Issue No. 3: Does the Minister owe a fiduciary duty to the band in conducting a section 50 sale?
[64]The concept of fiduciary duty has had a long history in Canada. Today, the law supports the proposition that an examination of the particular relationship is critical in determining whether a fiduciary duty exists between two parties. In the recent case of Gladstone v. Canada (Attorney General), [2005] 1 S.C.R. 325, the Supreme Court discussed at length the fiduciary duty owed by the Crown to Aboriginal people at paragraphs 23‑27. Justice Major, writing for the Court, noted that “[a]lthough the Crown in many instances does owe a fiduciary duty to aboriginal people, it is the nature of the relationship, not the specific category of actor involved, that gives rise to a fiduciary duty. Not every situation involving aboriginal people and the Crown gives rise to a fiduciary relationship.” Fiduciary principles will generally arise when one party is obliged to act for the benefit of another.
[65]The applicants submit that the Minister erred in finding that there was no fiduciary duty arising from section 50 of the Act. According to the applicants, section 50 requires the Minister to determine that there is a lawful possession of land that must transfer before he places lands for sale. The Band holds a reversionary interest in land subject to a section 50 sale, pursuant to subsection 50(3), which also permits the Minister to direct a time period before that reversionary interest crystallizes. The applicants rely on the three characteristics of a fiduciary relationship enunciated in paragraph 26 of Gladstone, and submit that, under section 50, the Minister has (1) the scope for the exercise of discretion; (2) which can be exercised unilaterally so that the Band’s legal and practical interest in the land can be affected; and (3) that the relationship between the Band and the Minister is such that the Band is completely at the mercy of the Minister in granting or rejecting an approval pursuant to subsection 50(4). I disagree with the applicants. For the reasons that follow, I am of the view that the section 50 sale did not give rise to a fiduciary duty.
[66]In Guerin et al. v. The Queen et al., [1984] 2 S.C.R. 335, Justice Dickson [as he then was], writing for the majority held that fiduciary relationships will typically arise only in the private law context. The discretionary exercise of a public law duty, such as that in the case at bar, will not typically give rise to a fiduciary relationship as “the Crown is not normally viewed as a fiduciary in the exercise of its legislative or administrative function” (at page 385). The Supreme Court emphasized the same point in Wewaykum Indian Band v. Canada, [2002] 4 S.C.R. 245, at paragraph 96. In Wewaykum, Justice Binnie acknowledged that the existence of a public law duty does not exclude the possibility that the Crown undertook a fiduciary duty if the obligations towards the Aboriginal peoples were in “the nature of a private law duty” (at paragraphs 74 and 85).

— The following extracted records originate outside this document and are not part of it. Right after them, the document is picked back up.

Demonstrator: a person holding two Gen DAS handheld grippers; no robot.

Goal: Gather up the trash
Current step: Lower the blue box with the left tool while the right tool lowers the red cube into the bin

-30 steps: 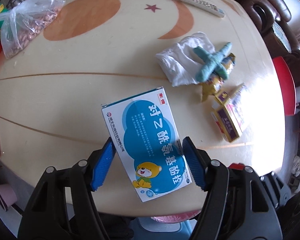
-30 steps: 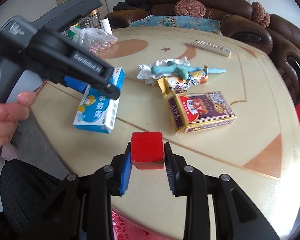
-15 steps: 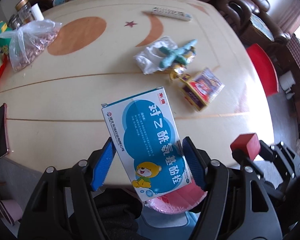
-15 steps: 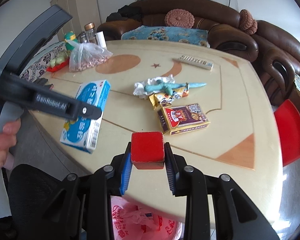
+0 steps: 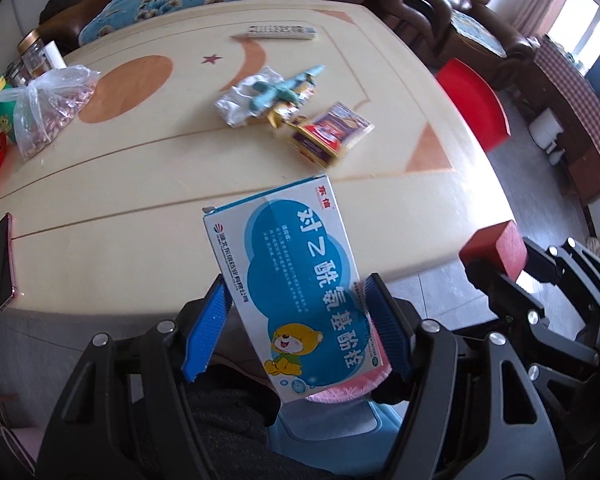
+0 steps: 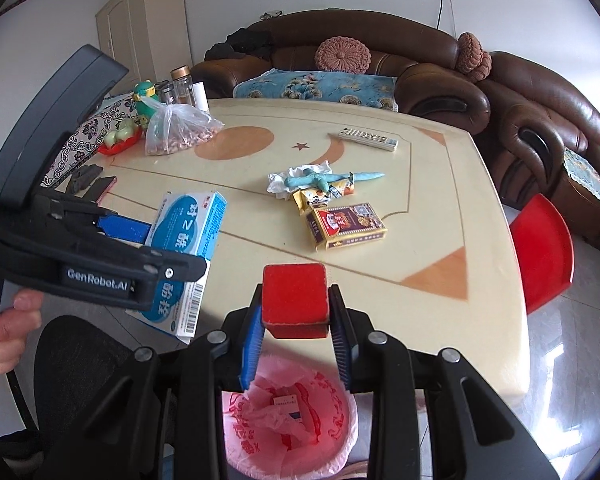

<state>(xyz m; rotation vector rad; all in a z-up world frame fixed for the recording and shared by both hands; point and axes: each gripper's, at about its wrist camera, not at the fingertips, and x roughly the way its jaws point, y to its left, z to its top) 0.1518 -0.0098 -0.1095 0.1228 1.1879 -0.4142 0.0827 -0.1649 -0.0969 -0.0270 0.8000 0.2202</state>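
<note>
Filling mid-frame, the cream table (image 6: 440,208) fronts a brown sofa (image 6: 380,64); left gripper (image 5: 296,332) clamps the blue box (image 5: 300,280), right gripper (image 6: 296,344) a red block (image 6: 294,300), hiding part of the pink-lined bin (image 6: 292,420) below.

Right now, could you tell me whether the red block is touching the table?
Apart: the right wrist view shows the red block clamped in the right tongs, held off the table edge above the bin.

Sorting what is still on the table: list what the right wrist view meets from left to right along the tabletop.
Clear bag of nuts → blue medicine box held in the left gripper → crumpled white wrapper → red and gold box → remote control.
</note>
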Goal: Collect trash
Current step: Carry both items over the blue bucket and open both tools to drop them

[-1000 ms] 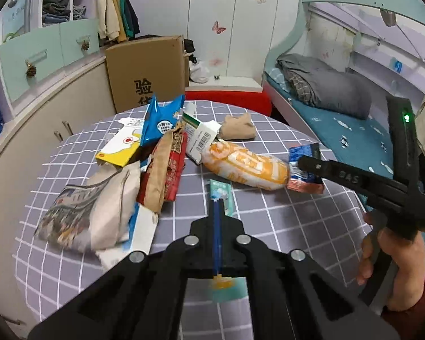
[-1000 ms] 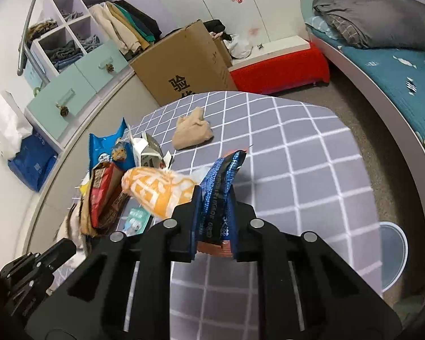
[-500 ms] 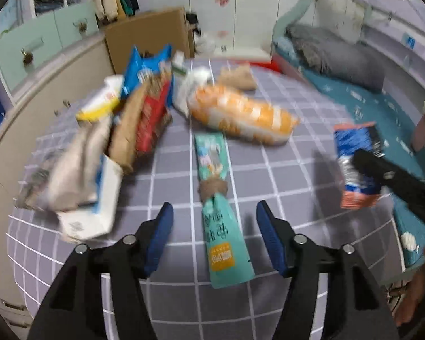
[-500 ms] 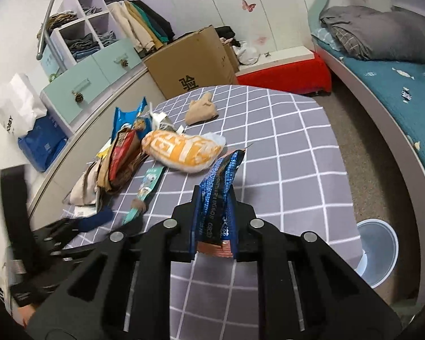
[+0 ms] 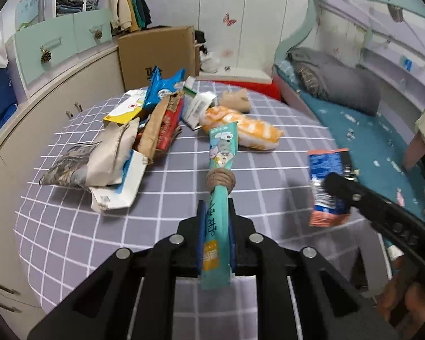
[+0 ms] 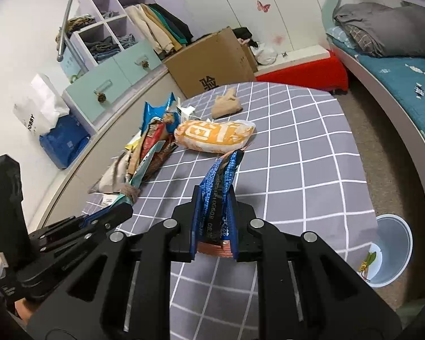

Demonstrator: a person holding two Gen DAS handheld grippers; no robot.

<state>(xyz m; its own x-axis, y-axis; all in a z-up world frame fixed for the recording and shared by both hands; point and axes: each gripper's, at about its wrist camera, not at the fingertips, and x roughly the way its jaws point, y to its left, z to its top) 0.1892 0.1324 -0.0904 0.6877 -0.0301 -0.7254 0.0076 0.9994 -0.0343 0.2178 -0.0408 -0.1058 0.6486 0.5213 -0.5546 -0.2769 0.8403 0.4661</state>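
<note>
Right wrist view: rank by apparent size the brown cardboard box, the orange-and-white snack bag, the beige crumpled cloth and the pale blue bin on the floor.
1. brown cardboard box
2. orange-and-white snack bag
3. pale blue bin, close to the bag in apparent size and nearer the lens, so their order is unsure
4. beige crumpled cloth

Soft, even indoor light, moderately bright, no harsh glare. Faint shadows under the wrappers on the grey checked table (image 5: 283, 130). Strong fisheye bending and black vignette at the corners. Slight motion blur on the blue-and-silver foil packet (image 5: 325, 181) in the left wrist view; right wrist view sharp.
</note>
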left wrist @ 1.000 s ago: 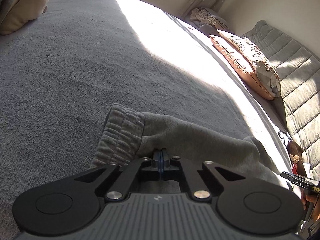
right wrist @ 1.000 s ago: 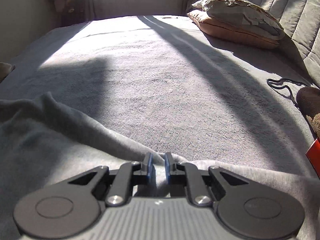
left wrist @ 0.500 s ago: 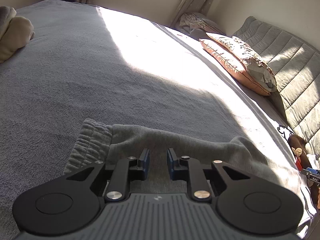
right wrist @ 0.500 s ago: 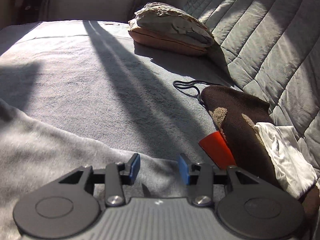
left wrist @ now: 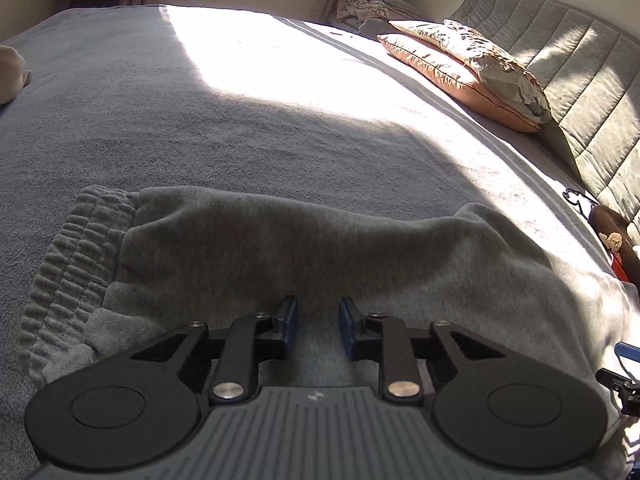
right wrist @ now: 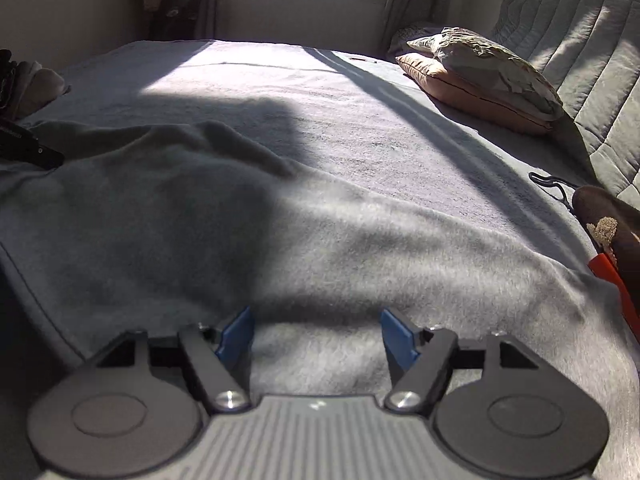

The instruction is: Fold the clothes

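The grey sweatpants (left wrist: 320,248) lie folded lengthwise on the bed (left wrist: 200,128), near its front edge and well apart from the pillows (left wrist: 472,64) by the quilted headboard (left wrist: 580,92), with the ribbed elastic waistband (left wrist: 76,268) at the far left end of the fold. The left hand-held gripper (left wrist: 318,322) hovers just over the near edge of the sweatpants with its jaws at a narrow gap; they have just been closing slightly, and no cloth is pinched between them. The right hand-held gripper (right wrist: 317,334) stands wide over the right part of the same garment (right wrist: 280,240); its jaws have just been opening, and the fabric lies under them, not gripped. The risk from here is a bad regrasp: the left jaws, so narrow, may catch only the top layer and peel the fold apart when lifted. The fleece looks thick and limp, so a grab at uneven points could skew the next fold. The right end of the sweatpants lies close to the brown garment (right wrist: 612,220) and the red object (right wrist: 616,284), which a wide sweep could snag.
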The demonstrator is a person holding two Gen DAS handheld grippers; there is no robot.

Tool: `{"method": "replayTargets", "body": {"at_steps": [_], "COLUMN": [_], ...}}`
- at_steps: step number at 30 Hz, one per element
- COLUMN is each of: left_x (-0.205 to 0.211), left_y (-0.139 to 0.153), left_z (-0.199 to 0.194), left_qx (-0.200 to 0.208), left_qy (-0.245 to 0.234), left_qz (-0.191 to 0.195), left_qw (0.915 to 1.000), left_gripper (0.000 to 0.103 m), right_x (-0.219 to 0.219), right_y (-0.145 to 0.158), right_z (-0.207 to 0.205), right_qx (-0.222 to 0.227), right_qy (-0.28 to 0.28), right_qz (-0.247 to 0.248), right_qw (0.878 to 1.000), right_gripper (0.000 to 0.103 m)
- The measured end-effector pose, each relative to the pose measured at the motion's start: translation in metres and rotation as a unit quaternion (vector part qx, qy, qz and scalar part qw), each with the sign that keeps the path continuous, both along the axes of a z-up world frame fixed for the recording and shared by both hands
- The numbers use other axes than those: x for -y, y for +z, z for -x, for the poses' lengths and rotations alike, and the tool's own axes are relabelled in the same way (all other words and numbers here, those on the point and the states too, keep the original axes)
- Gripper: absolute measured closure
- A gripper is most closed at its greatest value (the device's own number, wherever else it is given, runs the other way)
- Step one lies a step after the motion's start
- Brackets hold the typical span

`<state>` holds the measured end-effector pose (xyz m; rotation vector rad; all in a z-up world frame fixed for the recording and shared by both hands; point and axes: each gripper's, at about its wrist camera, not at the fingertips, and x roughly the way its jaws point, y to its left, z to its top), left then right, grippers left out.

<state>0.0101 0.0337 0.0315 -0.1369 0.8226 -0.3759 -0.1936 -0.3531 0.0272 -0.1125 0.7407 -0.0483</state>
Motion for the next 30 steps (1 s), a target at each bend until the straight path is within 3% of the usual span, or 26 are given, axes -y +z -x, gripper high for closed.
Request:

This is not the case in the matter at hand. In exercising discretion under subsection 50(4), there is nothing that invokes responsibility “in the nature of a private law duty.” Rather, this was a pure public law function requiring the exercise of discretion for which the Crown is not viewed as a fiduciary.
[67]In Tsartlip, the Minister had made a decision to lease reserve land under subsection 58(3) of the Act. The appellant band submitted that the Minister had failed to take into consideration the band’s concerns and as a result his decision was unreasonable. Two issues were raised on appeal, first, whether the Crown owed a fiduciary obligation to the band, and second, whether the decision was reasonable. The Court allowed the band’s appeal on the second issue, namely that the decision was unreasonable because the Minister had discarded the band’s concerns without proper consideration. As for the first issue (which is of relevance to the present case) the Court noted that it had previously ruled that the Crown, when acting under subsection 58(3) of the Act, has no fiduciary obligation to a band. The Court found no authority for the proposition that there exists a fiduciary duty either to the band or to a member of the band in cases of management by the Minister of reserve land. With regard to the unsuitability of the concept of fiduciary duty, at paragraph 35, the Court said:
The concept of fiduciary duty is remarkably unsuited, in my view, for the purpose of defining what is the role of the Minister when, in the exercise of his statutory duties with respect to the management of land in a reserve, he assesses the competing interests of a member of a band on the one hand, and of the band as a whole. The Minister has no interest in the outcome of his decision. The Crown does not stand to gain any benefit from the decision of the Minister. Whatever the decision, the lands will remain lands on the reserve. There is no adversarial relationship between the Crown and the band as a whole or the member of the band. There is no legitimate public purpose to be advanced by the Minister which would be adverse to the interest of the Aboriginal people. There is no “exploitation” by the Crown of the band’s or the locatee’s rights.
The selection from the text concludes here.